Eu deveria ter não mais que 17 anos quando fui a um show de Beth Carvalho pela primeira vez. Vivia o florescer das utopias e sonhava de olhos abertos em transformar o mundo com um grito. A urgência da juventude naqueles dias nos fazia crer não ser impossível enfrentar a grande rede de televisão com os panfletos impressos nos mimeógrafos da catequese, e justamente por não reconhecer o impossível, muitas vezes assim o fizemos.
Não era tempo de interconexão em rede, não sabíamos nada de internet, muito menos de celular e outros aparatos que fazem da narrativa dos nossos dias um grande mosaico de retalhos simbólicos. Éramos intensos, verdadeiros, transparentes. Trajávamos camisetas serigrafadas, calças surradas, velhos tênis companheiros. Como adereço, trazíamos o anel de Tucum nos dedos. O anel de luta, que demarcava nosso caminhar pelo caminho canhoto e nosso sonhar revolucionário de ser semente e ser fruto.

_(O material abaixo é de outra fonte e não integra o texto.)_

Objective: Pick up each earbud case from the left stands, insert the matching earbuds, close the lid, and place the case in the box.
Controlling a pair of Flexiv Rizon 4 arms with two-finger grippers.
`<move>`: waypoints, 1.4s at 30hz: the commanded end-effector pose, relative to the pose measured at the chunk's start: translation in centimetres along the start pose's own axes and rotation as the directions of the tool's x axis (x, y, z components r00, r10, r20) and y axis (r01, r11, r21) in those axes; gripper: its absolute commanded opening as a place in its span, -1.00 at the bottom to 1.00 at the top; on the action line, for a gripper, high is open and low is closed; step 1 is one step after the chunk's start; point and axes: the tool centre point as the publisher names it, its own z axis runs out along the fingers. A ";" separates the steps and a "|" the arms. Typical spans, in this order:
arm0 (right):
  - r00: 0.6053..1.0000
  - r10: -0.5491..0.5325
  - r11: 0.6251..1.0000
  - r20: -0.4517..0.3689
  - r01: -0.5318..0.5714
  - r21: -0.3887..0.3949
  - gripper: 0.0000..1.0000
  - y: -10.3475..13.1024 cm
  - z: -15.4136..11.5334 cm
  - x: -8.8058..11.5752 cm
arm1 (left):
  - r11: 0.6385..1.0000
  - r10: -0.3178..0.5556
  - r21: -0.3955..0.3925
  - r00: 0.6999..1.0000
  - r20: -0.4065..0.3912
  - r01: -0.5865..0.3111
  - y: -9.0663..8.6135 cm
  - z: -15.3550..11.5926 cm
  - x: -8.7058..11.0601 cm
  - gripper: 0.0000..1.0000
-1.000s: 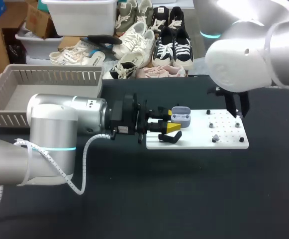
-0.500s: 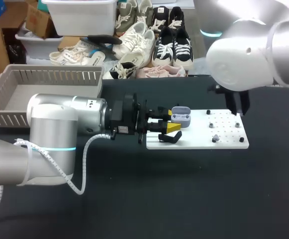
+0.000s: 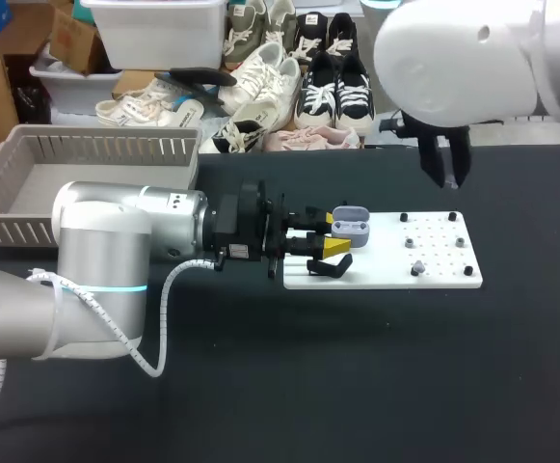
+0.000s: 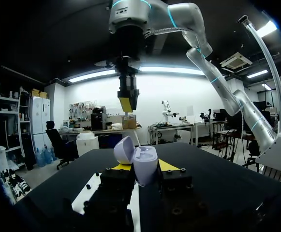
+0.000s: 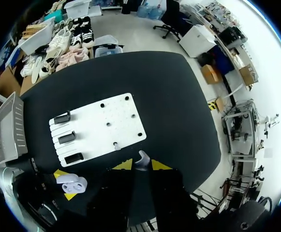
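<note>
Now, left end effector (image 3: 335, 233): clamped on open case (image 3: 351, 225), at board's (image 3: 443, 268) left edge.
Right end effector (image 5: 141, 165): grasping earbud (image 5: 141, 158), high above board's far edge.

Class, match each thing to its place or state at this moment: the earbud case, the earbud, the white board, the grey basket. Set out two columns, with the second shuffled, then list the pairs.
Things
1. earbud case
2. earbud
3. white board
4. grey basket

Places or states
A. flat on the black table, carrying three black stands
B. pinched in the right claw
C. at the table's far left corner
D. lid open, gripped in the left claw

Pairs: 1-D, 2-B, 3-A, 4-C
</note>
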 end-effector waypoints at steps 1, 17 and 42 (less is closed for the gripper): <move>1.000 -0.005 1.000 0.009 0.005 0.004 -1.00 0.7 -2.4 2.0 | 1.000 0.000 0.001 1.000 0.001 0.000 0.1 0.0 0.1 -1.00; 0.999 0.006 0.996 -0.031 -0.009 -0.084 -1.00 7.9 -3.6 6.5 | 1.000 0.000 0.001 1.000 0.001 0.000 0.1 0.0 0.1 -1.00; 0.998 0.049 0.996 -0.025 -0.051 -0.069 -1.00 9.4 -4.2 8.0 | 1.000 0.000 0.001 1.000 0.001 0.000 0.1 0.0 0.1 -1.00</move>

Eu deveria ter não mais que 17 anos quando vi a mesma Beth Carvalho que se apresentava nos programas nobres da grande rede de televisão subir em riba de um palco improvisado, costeado de bambu, abrigada por braços companheiros e protegida pela lona preta – que pelas mãos do povo deixou de ser símbolo de luto para tornar-se símbolo de luta.
Ali eu ficava sabendo que a “madrinha do samba” era também uma “madre” na luta social. Que mesmo tendo a opção de circular entre os nobres, não deixava de aceitar o chamado para cantar entre os pobres e pequenos. E ouvi da voz rouca da sambista referências a Brizola e Fidel. Ouvi em seu canto o chamado para que se retomasse o sentido do verde-amarelo-azul da bandeira usurpada. Ouvi sua voz emocionada a lembrar nomes de companheiros recém tombados e chamar o povo a responder “Presente! Presente! Presente!”.
Eu deveria ter não mais que 17 anos quando, ao final do cantar, esperei Beth Carvalho porque queria lhe dar um presente. E esse presente é o motivo de escrever este já longo texto. Não tinha nada nas mãos. Ou pensava não ter. Esperei ao lado da escada, em silêncio, meio cabisbaixo e envergonhado. Queria dizer o que sentia. Queria dizer “obrigado”. Estava em silêncio quando ela passou por mim e bateu em meu ombro com punho cerrado: “Te anima companheiro, que a vida é dura e só a luta a faz bonita”. Eu, cabeça baixa e mãos justapostas chamei “madre” e ela voltou a olhar em minha direção, sorriso aberto. “Deixa te dar um presente!”, e tirei meu anel te Tucum do dedo e alcancei em sua direção. De imediato ela tentou colocar em seu dedo e não serviu. Olhos nos olhos ela notou minha decepção e – parece que vejo hoje como há 23 anos atrás – sorriu de novo e me disse: “Já sei!”.
Tirou do pescoço uma correntinha dourada onde estavam alguns pingentes pendurados. Sacou fora as pequenas imagens e entregou para duas meninas que faziam artes em volta do grupo que se aglomerava em volta dela. Depois, fez a corrente passar pelo meio do anel e reposicionou no pescoço. Me deu um abraço, segurou meu rosto adolescente com as mãos, agradeceu e disse meia dúzia de palavras que me acompanham até hoje: “Em frente guri! Adelante!”. Virou-se e seguiu em frente, com meu “presente” pendurado no pescoço.